- **EXERCISE INSTRUCTIONS**
Below are some entries. Copy each line in them that holds "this".

(Records from a dataset)
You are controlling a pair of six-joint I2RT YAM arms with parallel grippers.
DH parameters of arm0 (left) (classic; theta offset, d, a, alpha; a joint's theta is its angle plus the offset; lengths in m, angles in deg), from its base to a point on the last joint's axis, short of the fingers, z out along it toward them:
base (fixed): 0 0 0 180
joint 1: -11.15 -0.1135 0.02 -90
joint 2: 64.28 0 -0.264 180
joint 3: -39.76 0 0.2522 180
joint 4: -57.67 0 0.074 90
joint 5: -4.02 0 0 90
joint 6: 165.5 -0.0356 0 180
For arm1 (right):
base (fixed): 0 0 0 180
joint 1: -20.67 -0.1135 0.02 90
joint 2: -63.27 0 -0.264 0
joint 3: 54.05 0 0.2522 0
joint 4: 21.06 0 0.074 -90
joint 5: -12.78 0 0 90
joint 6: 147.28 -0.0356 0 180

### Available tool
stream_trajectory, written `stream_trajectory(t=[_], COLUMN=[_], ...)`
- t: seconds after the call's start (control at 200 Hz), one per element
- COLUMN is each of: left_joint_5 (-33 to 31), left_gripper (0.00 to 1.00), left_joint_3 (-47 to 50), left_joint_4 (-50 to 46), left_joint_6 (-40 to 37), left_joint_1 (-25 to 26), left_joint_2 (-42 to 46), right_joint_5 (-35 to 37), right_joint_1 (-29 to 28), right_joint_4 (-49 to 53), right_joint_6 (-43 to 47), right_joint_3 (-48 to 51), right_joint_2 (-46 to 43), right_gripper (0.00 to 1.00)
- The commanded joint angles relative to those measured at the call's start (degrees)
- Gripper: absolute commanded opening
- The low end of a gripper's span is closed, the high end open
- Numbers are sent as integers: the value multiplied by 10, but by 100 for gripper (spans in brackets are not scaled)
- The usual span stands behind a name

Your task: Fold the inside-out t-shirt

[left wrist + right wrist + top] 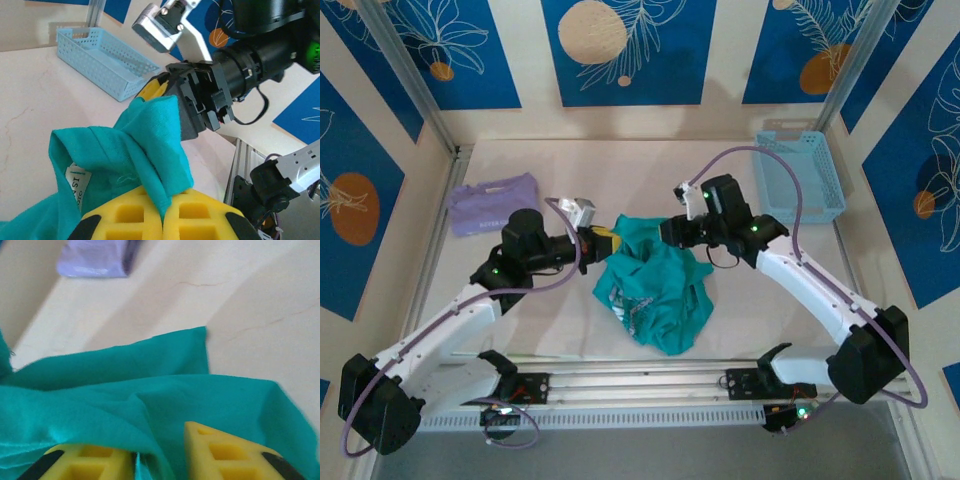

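Observation:
The inside-out t-shirt (655, 290), teal-green, lies bunched in the middle of the table, its top edge lifted between the two arms. My left gripper (607, 239) is shut on a fold of that edge; in the left wrist view the yellow fingers (130, 217) pinch the teal cloth (150, 145), beside a white neck label (75, 183). My right gripper (660, 233) meets the shirt from the other side. In the right wrist view its yellow fingers (230, 455) stand apart, and the teal fabric (150, 390) drapes loosely over and between them.
A folded lavender garment (492, 206) lies at the back left, also in the right wrist view (95, 260). A light blue perforated basket (800, 176) stands at the back right (100, 50). The aluminium rail (640, 385) runs along the near edge.

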Motion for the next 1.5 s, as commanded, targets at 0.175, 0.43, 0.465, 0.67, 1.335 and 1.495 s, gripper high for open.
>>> stream_trajectory(t=[0.175, 0.43, 0.465, 0.67, 1.335, 1.495], left_joint_5=[-26, -25, -26, -23, -35, -57], left_gripper=[0, 0, 0, 0, 0, 0], left_joint_3=[-27, -33, -33, -33, -23, -20], left_joint_4=[-37, -45, -47, -56, -44, -61], left_joint_6=[-7, -6, -7, -11, -4, -12], left_joint_1=[-4, -3, -4, -4, -4, -3], left_joint_2=[-6, -7, -6, -1, 5, 12], right_joint_5=[163, 56, 58, 34, -23, -38], right_joint_1=[-126, -165, -164, -136, -105, -89], right_joint_4=[5, -89, -100, -139, -230, -236], right_joint_6=[98, 99, 96, 88, 46, 44], right_joint_3=[38, 73, 74, 67, 112, 114], right_joint_2=[-131, -90, -78, -16, 51, 11], right_gripper=[39, 29, 29, 33, 36, 7])
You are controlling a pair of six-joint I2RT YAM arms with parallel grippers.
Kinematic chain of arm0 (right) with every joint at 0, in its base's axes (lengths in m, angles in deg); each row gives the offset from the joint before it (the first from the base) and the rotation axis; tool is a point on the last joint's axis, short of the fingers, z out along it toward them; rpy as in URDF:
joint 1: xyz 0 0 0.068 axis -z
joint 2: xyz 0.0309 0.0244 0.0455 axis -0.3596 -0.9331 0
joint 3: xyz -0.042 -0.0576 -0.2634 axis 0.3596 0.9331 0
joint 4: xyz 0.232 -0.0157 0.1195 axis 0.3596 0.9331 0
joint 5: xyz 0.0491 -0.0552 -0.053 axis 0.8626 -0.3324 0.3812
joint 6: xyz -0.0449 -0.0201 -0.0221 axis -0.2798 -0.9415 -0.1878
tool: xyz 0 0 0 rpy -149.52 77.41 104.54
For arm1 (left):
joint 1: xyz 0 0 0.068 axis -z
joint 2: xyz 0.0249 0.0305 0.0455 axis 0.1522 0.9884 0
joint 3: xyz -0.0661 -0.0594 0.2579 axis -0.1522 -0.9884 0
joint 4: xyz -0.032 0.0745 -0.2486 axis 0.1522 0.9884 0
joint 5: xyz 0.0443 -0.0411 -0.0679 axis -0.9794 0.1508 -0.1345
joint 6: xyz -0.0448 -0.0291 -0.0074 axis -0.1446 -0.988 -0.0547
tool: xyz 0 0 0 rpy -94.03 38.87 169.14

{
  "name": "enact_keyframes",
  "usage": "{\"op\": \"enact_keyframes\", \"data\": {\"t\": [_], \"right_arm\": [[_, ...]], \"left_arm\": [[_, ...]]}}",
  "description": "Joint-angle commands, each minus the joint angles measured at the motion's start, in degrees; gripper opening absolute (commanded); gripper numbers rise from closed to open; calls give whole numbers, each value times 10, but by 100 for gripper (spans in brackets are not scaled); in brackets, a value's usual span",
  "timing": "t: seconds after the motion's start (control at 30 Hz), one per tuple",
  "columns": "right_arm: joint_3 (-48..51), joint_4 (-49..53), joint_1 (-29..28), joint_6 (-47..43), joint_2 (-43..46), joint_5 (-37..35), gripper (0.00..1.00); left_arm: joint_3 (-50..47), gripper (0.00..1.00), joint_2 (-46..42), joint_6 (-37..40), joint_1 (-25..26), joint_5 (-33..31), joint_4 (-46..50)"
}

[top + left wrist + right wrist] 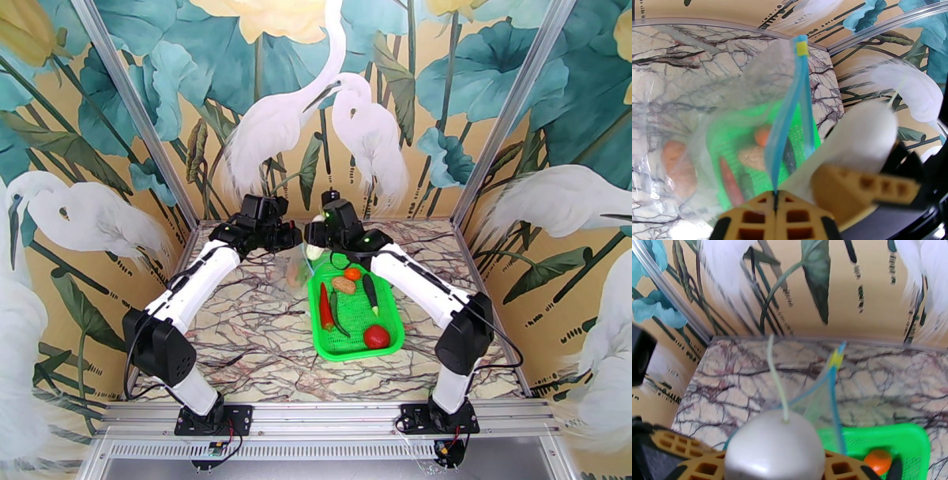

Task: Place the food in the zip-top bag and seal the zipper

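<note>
The clear zip-top bag (730, 98) hangs by its mouth from my left gripper (776, 197), which is shut on the blue zipper (790, 118). A tan potato (679, 167) lies inside the bag. My right gripper (774, 461) is shut on a white radish (774, 445), holding it right beside the open bag mouth. From above, both grippers meet at the back of the table, left gripper (294, 235) and right gripper (314, 237), with the radish (316, 251) below them. The rest of the food sits in the green basket (359, 353).
The basket holds a red chili (325, 308), green pepper (336, 308), potato (344, 284), orange (352, 274), dark eggplant (370, 294) and tomato (377, 336). Painted walls close in the back and sides. Marble table (245, 331) lies bare left of the basket.
</note>
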Motion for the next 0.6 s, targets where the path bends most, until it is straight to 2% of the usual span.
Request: {"op": "enact_keyframes", "data": {"t": [0.0,0.07,0.27,0.43,0.5,0.57], "right_arm": [[-11,38,-4,22,-8,34,32],[-11,47,-3,21,-9,34,34],[-27,71,-3,13,-21,53,53],[-58,94,1,-11,-26,78,64],[-70,103,10,-24,-23,101,72],[-71,101,25,-23,-13,134,74]], "left_arm": [[8,0,0,-10,3,2,-30],[8,0,-2,-12,4,2,-32],[4,0,-14,-12,3,-4,-34],[-11,0,-27,-15,3,-8,-37],[-18,0,-32,-17,3,-9,-39],[-24,0,-37,-18,4,-11,-40]]}}
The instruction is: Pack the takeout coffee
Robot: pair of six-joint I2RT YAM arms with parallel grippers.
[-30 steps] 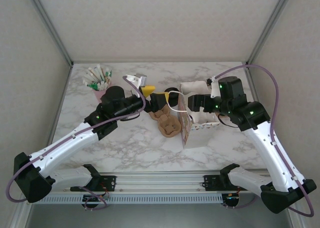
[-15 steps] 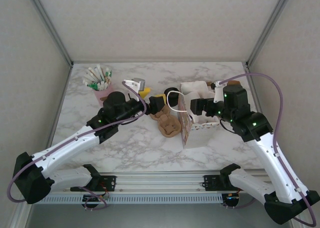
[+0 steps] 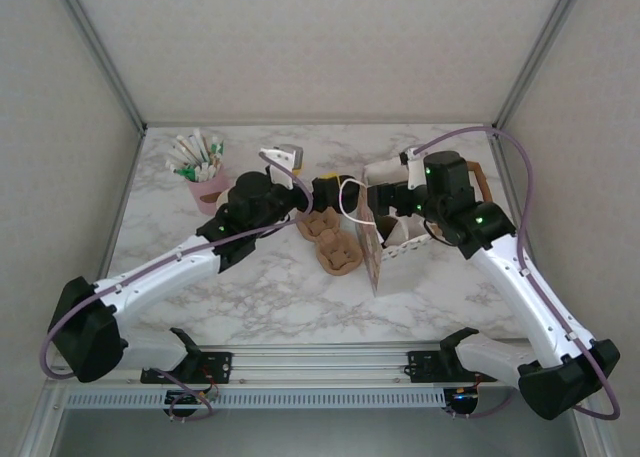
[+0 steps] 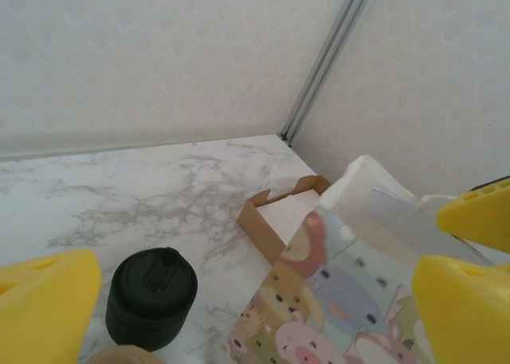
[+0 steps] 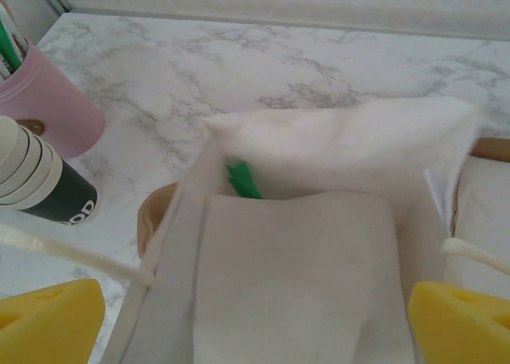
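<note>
The left pincer (image 4: 255, 300) gapes empty just beside the pig-printed bag (image 4: 335, 292). The right pincer (image 5: 255, 308) is spread wide over the bag's mouth, gripping nothing. Inside the bag I see white paper and a green scrap (image 5: 241, 181). Beside the bag stands a black cylinder (image 4: 151, 296). I can't tell where the lidded coffee is, so the packing looks barely begun.

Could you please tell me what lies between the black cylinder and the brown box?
The stretch is bare: the left wrist view shows plain marble table between the black cylinder and the brown box.
</note>
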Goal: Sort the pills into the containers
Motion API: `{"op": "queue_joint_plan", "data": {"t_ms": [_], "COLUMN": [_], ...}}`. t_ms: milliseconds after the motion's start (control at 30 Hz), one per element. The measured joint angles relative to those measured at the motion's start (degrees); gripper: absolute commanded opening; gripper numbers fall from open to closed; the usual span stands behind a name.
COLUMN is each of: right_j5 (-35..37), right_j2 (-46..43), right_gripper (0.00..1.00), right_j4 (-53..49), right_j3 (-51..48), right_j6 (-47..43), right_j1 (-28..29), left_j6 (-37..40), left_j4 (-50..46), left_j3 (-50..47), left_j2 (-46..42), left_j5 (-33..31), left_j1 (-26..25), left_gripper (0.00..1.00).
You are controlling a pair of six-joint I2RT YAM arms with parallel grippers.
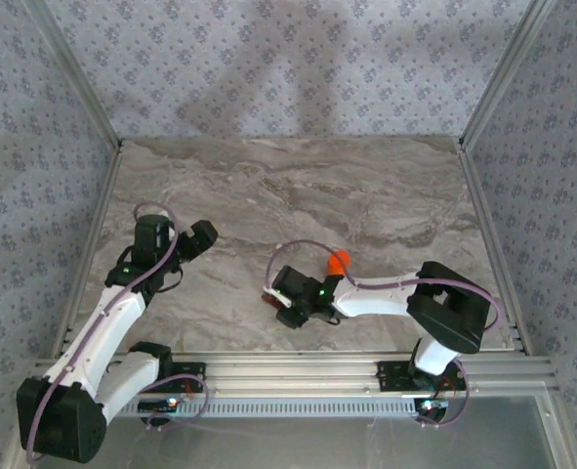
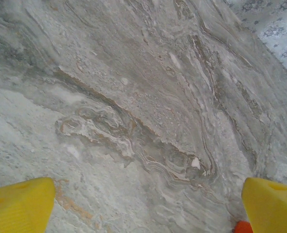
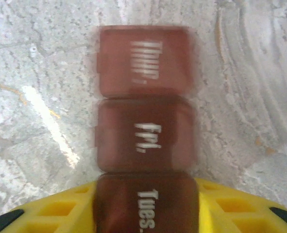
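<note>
The containers (image 3: 145, 131) are a dark red-brown strip of lidded compartments lying on the marble, marked "Thur", "Fri" and "Tues" from far to near. My right gripper (image 3: 145, 213) is shut on the strip at the "Tues" compartment, one yellow finger (image 3: 60, 213) pressed to each long side. In the top view the right gripper (image 1: 286, 293) sits low near the table's front middle. My left gripper (image 1: 198, 237) hovers at the left, open, its yellow fingertips (image 2: 22, 206) wide apart over bare marble. The pills are out of view.
An orange bottle (image 1: 339, 262) stands just behind the right wrist. The marble table (image 1: 366, 195) is walled with patterned panels at the back and sides. An aluminium rail (image 1: 298, 369) runs along the near edge.
</note>
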Motion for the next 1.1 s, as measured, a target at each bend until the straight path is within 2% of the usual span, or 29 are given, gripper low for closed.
{"op": "queue_joint_plan", "data": {"t_ms": [367,600,833,1100], "right_j5": [-2.08,-4.94,-7.5,-8.15], "right_j2": [-8.74,-10.71,-9.38,-7.37], "right_gripper": [0.43,0.43,0.42,0.42], "right_j4": [-1.84,-0.44,1.03,1.44], "right_j3": [1.33,7.72,12.52,13.05], "right_j6": [4.35,9.29,12.2,13.33], "right_j1": [-6.27,-10.84,-12.0,-11.74], "left_j6": [-14.84,-23.23,-26.34,-27.06], "left_j4": [5.18,14.67,21.0,24.15], "left_j3": [-1.77,-3.93,-2.8,-0.94], "left_j2": [-1.11,-1.53,4.0,6.82], "left_j5": [6.34,10.54,11.37,11.28], "left_j1": [-0.44,-4.48,-9.57,-12.46], "left_gripper": [0.98,0.98,0.98,0.98]}}
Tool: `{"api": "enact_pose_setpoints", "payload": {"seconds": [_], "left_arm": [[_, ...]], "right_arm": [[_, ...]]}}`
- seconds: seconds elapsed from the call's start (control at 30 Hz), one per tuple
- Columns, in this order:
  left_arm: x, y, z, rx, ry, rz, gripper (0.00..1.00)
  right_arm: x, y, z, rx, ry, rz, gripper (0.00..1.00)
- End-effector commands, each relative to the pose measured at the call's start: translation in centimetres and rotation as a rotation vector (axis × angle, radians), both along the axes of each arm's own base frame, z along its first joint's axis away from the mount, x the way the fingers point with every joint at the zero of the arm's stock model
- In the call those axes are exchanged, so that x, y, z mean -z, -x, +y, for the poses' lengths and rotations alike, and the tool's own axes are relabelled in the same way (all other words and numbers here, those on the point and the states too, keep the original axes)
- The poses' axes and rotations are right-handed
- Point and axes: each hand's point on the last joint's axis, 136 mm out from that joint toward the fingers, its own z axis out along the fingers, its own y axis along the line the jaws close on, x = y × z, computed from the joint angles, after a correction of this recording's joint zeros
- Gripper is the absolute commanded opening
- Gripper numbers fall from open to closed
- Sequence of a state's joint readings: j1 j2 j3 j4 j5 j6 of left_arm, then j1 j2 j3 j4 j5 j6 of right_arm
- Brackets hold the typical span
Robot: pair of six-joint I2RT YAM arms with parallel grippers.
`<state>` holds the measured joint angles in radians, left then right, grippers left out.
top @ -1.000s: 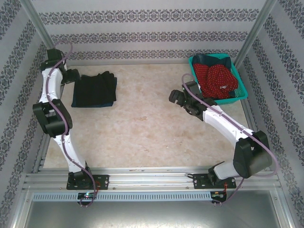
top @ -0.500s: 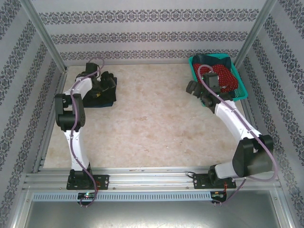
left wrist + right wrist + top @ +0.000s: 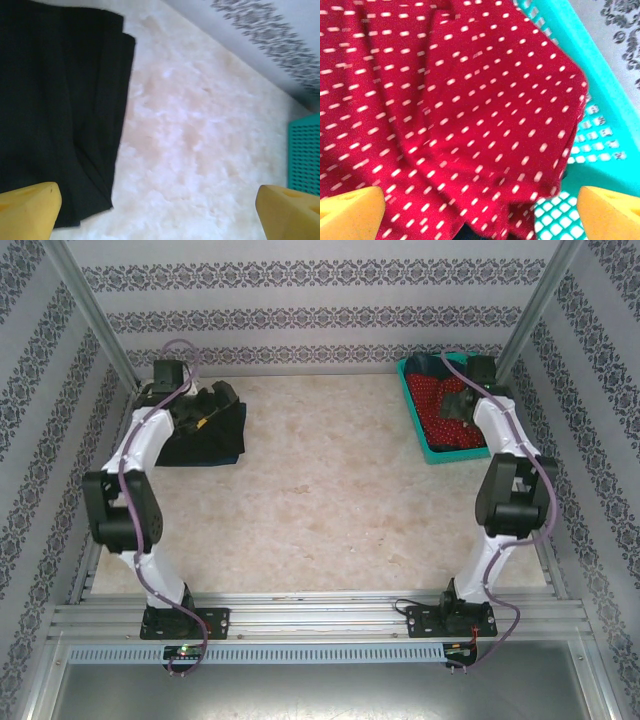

- **TASK RESPONSE**
- Columns, in this order:
- Point and axes: each hand's point on the last joint's axis, 136 mm out from that joint toward the fingers, its own z axis out along the fingers, its own y axis along the line the jaws close on, x = y × z, computed from the joint angles, after a correction of this recording's joint zeros

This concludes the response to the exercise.